## [Task]
The listing below should be printed exactly, every line of it. Skip the pictures.

* * * * * * * * *

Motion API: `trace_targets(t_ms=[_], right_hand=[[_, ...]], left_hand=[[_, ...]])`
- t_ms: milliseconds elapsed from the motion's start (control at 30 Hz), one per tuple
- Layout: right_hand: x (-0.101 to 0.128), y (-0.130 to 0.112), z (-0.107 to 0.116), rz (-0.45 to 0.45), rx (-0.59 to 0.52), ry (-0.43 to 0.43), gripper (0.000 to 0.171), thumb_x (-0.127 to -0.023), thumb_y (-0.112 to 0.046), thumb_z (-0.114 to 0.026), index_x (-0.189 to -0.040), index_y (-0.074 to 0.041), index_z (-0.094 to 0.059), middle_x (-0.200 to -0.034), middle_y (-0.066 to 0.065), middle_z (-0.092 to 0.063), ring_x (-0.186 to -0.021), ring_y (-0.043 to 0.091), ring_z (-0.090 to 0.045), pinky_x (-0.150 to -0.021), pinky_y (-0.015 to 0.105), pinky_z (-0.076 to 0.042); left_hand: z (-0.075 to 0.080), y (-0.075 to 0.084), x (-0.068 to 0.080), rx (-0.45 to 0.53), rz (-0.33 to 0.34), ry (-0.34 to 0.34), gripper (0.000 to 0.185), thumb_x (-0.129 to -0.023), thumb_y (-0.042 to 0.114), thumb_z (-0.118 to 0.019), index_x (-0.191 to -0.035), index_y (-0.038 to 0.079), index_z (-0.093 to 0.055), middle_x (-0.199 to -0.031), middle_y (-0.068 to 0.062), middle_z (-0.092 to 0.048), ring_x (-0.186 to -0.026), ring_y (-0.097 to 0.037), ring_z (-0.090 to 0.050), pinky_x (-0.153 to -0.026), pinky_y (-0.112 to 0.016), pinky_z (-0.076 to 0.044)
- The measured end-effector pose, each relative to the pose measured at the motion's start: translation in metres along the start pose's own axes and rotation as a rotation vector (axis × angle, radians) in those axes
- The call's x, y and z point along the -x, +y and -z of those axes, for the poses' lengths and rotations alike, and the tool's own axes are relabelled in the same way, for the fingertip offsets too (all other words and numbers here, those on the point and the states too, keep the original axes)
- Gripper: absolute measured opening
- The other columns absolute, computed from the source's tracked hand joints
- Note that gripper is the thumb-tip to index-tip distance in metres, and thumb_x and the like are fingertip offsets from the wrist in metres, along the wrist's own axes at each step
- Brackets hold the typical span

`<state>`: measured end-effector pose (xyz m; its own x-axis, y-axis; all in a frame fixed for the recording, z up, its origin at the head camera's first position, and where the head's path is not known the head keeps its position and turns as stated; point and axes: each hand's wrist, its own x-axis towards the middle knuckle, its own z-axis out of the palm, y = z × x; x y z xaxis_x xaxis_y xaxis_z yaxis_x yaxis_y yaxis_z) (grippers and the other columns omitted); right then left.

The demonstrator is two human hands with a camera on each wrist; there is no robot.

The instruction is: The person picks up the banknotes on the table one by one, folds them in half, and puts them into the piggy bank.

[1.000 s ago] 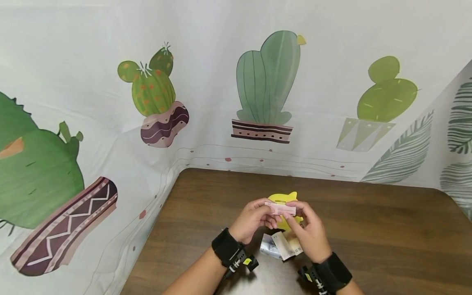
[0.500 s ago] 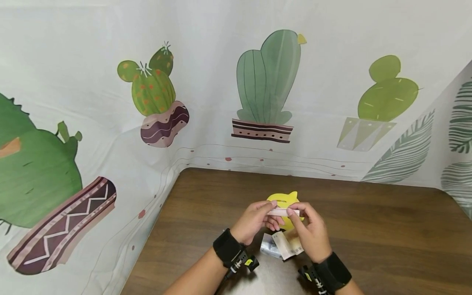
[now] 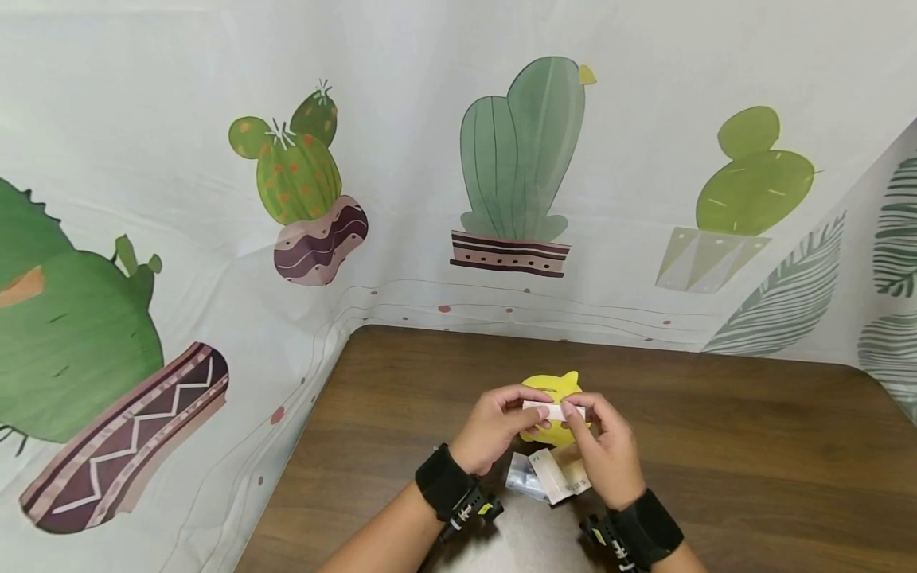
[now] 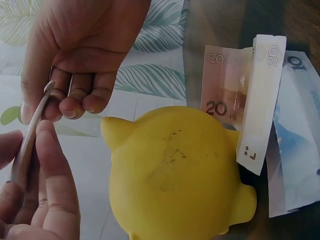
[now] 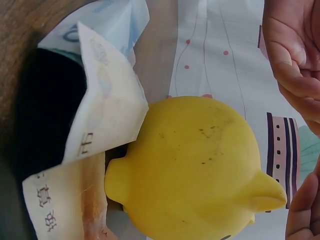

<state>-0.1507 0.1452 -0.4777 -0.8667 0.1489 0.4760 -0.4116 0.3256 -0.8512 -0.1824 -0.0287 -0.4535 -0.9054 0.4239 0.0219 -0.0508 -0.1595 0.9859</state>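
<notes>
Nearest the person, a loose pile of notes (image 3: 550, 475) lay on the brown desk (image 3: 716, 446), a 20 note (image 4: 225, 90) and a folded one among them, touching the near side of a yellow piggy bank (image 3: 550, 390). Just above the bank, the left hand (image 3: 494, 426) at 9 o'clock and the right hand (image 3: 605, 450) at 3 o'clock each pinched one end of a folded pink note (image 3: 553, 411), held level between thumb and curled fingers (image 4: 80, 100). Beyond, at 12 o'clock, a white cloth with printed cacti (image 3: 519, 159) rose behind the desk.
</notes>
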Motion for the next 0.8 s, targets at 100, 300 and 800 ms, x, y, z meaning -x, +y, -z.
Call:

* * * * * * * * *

## [Response to the task]
Motion API: `trace_targets(t_ms=[_], right_hand=[[_, ...]], left_hand=[[_, ...]])`
- t_ms: milliseconds elapsed from the motion's start (control at 30 Hz), one per tuple
- Layout: right_hand: x (-0.101 to 0.128), y (-0.130 to 0.112), z (-0.107 to 0.116), rz (-0.45 to 0.45), rx (-0.59 to 0.52), ry (-0.43 to 0.43), gripper (0.000 to 0.171), thumb_x (-0.127 to -0.023), thumb_y (-0.112 to 0.046), thumb_z (-0.114 to 0.026), index_x (-0.189 to -0.040), index_y (-0.074 to 0.041), index_z (-0.094 to 0.059), middle_x (-0.200 to -0.034), middle_y (-0.066 to 0.065), middle_z (-0.092 to 0.063), ring_x (-0.186 to -0.021), ring_y (-0.043 to 0.091), ring_z (-0.090 to 0.045), pinky_x (-0.150 to -0.021), pinky_y (-0.015 to 0.105), pinky_z (-0.076 to 0.042); left_hand: z (-0.075 to 0.080), y (-0.075 to 0.084), x (-0.068 to 0.080), rx (-0.45 to 0.53), rz (-0.33 to 0.34), ry (-0.34 to 0.34), gripper (0.000 to 0.185), thumb_x (-0.129 to -0.023), thumb_y (-0.042 to 0.114), thumb_z (-0.118 to 0.019), index_x (-0.191 to -0.035), index_y (-0.038 to 0.079), index_z (-0.093 to 0.055), middle_x (-0.199 to -0.031), middle_y (-0.068 to 0.062), middle_z (-0.092 to 0.048), ring_x (-0.186 to -0.026), ring_y (-0.097 to 0.037), ring_z (-0.090 to 0.050), pinky_x (-0.153 to -0.026), pinky_y (-0.112 to 0.016), pinky_z (-0.076 to 0.044)
- The measured end-effector pose, each relative to the pose measured at the motion's start: translation in metres along the start pose's own axes and rotation as a rotation vector (axis × angle, radians) in those axes
- The call's x, y and z point along the -x, +y and -z of those axes, for the poses' lengths and rotations alike, and the tool's own axes are relabelled in the same way, for the fingertip offsets too (all other words and numbers here, those on the point and the states too, keep the original axes)
- Gripper: absolute measured opening
- The other columns absolute, computed from the source's tracked hand joints
- Note that gripper is the thumb-tip to index-tip distance in metres, and thumb_x and the like are fingertip offsets from the wrist in metres, along the wrist's own axes at each step
- Brackets hold the typical span

`<state>`: measured end-effector pose (xyz m; its own x-axis, y-axis; all in a frame fixed for the recording, z up, its origin at the head camera's first position, and where the head's path is not known the head keeps its position and turns as stated; point and axes: each hand's wrist, its own x-axis towards the middle knuckle, its own z-axis out of the palm, y = z × x; x y z xaxis_x xaxis_y xaxis_z yaxis_x yaxis_y yaxis_z) (grippers and the other columns omitted); right then left.

The demonstrator is two human hands with a camera on each wrist; there is no robot.

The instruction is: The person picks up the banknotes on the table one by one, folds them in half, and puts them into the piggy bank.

[1.000 s ago] 
[0.500 s ago] 
[now] 
[now] 
[now] 

<state>-0.1507 0.1452 -0.4777 -0.8667 0.1489 0.4760 -0.4116 0.3256 -0.8512 -0.1824 -0.0287 -0.4535 -0.9054 0.4239 0.0219 -0.0508 -0.1595 0.9859</state>
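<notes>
Nearest the person, a loose pile of notes (image 3: 550, 475) lay on the brown desk (image 3: 716, 446), a 20 note (image 4: 225, 90) and a folded one among them, touching the near side of a yellow piggy bank (image 3: 550, 390). Just above the bank, the left hand (image 3: 494, 426) at 9 o'clock and the right hand (image 3: 605, 450) at 3 o'clock each pinched one end of a folded pink note (image 3: 553, 411), held level between thumb and curled fingers (image 4: 80, 100). Beyond, at 12 o'clock, a white cloth with printed cacti (image 3: 519, 159) rose behind the desk.
</notes>
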Motion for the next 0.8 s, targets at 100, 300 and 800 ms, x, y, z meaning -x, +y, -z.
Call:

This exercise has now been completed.